> **The task**: Write out the full listing again, exactly as it stands.

> **Provided material**:

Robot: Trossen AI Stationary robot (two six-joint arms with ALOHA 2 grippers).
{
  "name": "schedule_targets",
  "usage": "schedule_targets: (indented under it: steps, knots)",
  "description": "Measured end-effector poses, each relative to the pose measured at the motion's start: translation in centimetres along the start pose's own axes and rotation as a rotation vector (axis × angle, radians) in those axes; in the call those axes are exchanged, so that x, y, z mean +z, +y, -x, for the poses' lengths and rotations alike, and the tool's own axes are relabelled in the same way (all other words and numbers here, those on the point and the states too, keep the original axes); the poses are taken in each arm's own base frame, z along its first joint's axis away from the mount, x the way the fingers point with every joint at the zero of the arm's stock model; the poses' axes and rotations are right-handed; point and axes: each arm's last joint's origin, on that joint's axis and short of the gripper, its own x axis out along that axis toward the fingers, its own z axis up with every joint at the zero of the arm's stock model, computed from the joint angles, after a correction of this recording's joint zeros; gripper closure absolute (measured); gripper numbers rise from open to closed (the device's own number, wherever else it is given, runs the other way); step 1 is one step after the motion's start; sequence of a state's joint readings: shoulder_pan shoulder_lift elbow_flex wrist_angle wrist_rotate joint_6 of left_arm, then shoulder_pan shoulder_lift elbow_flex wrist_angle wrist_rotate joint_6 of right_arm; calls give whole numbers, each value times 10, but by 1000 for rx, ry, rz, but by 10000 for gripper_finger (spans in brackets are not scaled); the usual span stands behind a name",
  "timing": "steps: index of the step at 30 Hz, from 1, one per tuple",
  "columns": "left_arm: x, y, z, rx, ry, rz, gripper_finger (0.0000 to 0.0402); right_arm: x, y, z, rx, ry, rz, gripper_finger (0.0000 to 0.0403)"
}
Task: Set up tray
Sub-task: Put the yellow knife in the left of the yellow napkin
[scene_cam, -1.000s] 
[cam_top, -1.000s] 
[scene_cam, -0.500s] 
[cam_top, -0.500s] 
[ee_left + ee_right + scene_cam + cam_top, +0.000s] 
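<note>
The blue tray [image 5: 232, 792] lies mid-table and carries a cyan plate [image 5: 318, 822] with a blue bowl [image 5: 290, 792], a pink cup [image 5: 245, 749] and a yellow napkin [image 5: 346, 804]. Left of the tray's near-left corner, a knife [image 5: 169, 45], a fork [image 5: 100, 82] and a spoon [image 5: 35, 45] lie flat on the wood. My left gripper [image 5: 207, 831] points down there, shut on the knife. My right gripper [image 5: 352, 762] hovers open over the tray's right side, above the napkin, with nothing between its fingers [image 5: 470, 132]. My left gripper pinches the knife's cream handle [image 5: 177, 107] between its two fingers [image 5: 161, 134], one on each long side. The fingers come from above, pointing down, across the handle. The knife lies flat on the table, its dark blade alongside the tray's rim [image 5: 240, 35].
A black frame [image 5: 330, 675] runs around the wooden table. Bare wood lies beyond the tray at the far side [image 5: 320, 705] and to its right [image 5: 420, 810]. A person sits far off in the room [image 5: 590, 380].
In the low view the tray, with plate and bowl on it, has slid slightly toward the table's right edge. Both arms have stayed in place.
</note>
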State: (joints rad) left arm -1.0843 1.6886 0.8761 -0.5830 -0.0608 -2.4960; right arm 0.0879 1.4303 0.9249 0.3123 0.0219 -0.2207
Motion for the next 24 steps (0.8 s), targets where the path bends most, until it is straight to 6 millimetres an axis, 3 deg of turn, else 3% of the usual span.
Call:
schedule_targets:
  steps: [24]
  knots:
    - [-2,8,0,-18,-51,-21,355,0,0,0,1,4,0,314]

> **Answer to this exercise**:
Robot: Trossen AI Stationary robot (two six-joint arms with ALOHA 2 grippers).
{
  "name": "schedule_targets",
  "usage": "schedule_targets: (indented under it: steps, knots)",
  "description": "Measured end-effector poses, each relative to the pose measured at the motion's start: translation in centimetres along the start pose's own axes and rotation as a rotation vector (axis × angle, radians) in those axes; in the call those axes are exchanged, so that x, y, z mean +z, +y, -x, for the poses' lengths and rotations alike, and the tool's own axes are relabelled in the same way (all other words and numbers here, those on the point and the states too, keep the original axes); the poses are taken in each arm's own base frame, z along its first joint's axis away from the mount, x the way the fingers point with every joint at the zero of the arm's stock model; the poses' axes and rotations are right-handed; point and axes: each arm's last joint's origin, on that joint's axis and short of the gripper, its own x axis out along that axis toward the fingers, its own z axis up with every joint at the zero of the arm's stock model, computed from the joint angles, after a correction of this recording's joint zeros; gripper closure absolute (measured); gripper numbers rise from open to closed (the device's own number, wherever else it is given, runs the other way); step 1 is one step after the motion's start; sequence of a state's joint readings: shoulder_pan shoulder_lift elbow_flex wrist_angle wrist_rotate joint_6 of left_arm, then shoulder_pan shoulder_lift elbow_flex wrist_angle wrist_rotate joint_6 of right_arm; calls give whole numbers, each value times 10, but by 1000 for rx, ry, rz, but by 10000 for gripper_finger (spans in brackets are not scaled); the usual span stands behind a name",
  "timing": "steps: index of the step at 30 Hz, from 1, one per tuple",
  "columns": "left_arm: x, y, z, rx, ry, rz, gripper_finger (0.0000 to 0.0402); right_arm: x, y, z, rx, ry, rz, gripper_finger (0.0000 to 0.0403)"
}
Task: Set up tray
Sub-task: Put the yellow knife in the left of the yellow napkin
[scene_cam, -1.000s] 
[cam_top, -1.000s] 
[scene_cam, -0.500s] 
[cam_top, -0.500s] 
[ee_left + ee_right + scene_cam + cam_top, +0.000s] 
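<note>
The blue tray [image 5: 232, 792] lies mid-table and carries a cyan plate [image 5: 318, 822] with a blue bowl [image 5: 290, 792], a pink cup [image 5: 245, 749] and a yellow napkin [image 5: 346, 804]. Left of the tray's near-left corner, a knife [image 5: 169, 45], a fork [image 5: 100, 82] and a spoon [image 5: 35, 45] lie flat on the wood. My left gripper [image 5: 207, 831] points down there, shut on the knife. My right gripper [image 5: 352, 762] hovers open over the tray's right side, above the napkin, with nothing between its fingers [image 5: 470, 132]. My left gripper pinches the knife's cream handle [image 5: 177, 107] between its two fingers [image 5: 161, 134], one on each long side. The fingers come from above, pointing down, across the handle. The knife lies flat on the table, its dark blade alongside the tray's rim [image 5: 240, 35].
A black frame [image 5: 330, 675] runs around the wooden table. Bare wood lies beyond the tray at the far side [image 5: 320, 705] and to its right [image 5: 420, 810]. A person sits far off in the room [image 5: 590, 380].
In the low view the tray, with plate and bowl on it, has slid slightly toward the table's right edge. Both arms have stayed in place.
</note>
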State: (joints rad) left arm -1.0843 1.6886 0.8761 -0.5830 -0.0608 -2.4960; right arm 0.0879 1.4303 0.9249 0.3123 0.0219 -0.2207
Motion for the next 24 steps (0.8 s), targets where the path bends most, until it is straight to 6 millimetres an axis, 3 deg of turn, else 3% of the usual span.
Call:
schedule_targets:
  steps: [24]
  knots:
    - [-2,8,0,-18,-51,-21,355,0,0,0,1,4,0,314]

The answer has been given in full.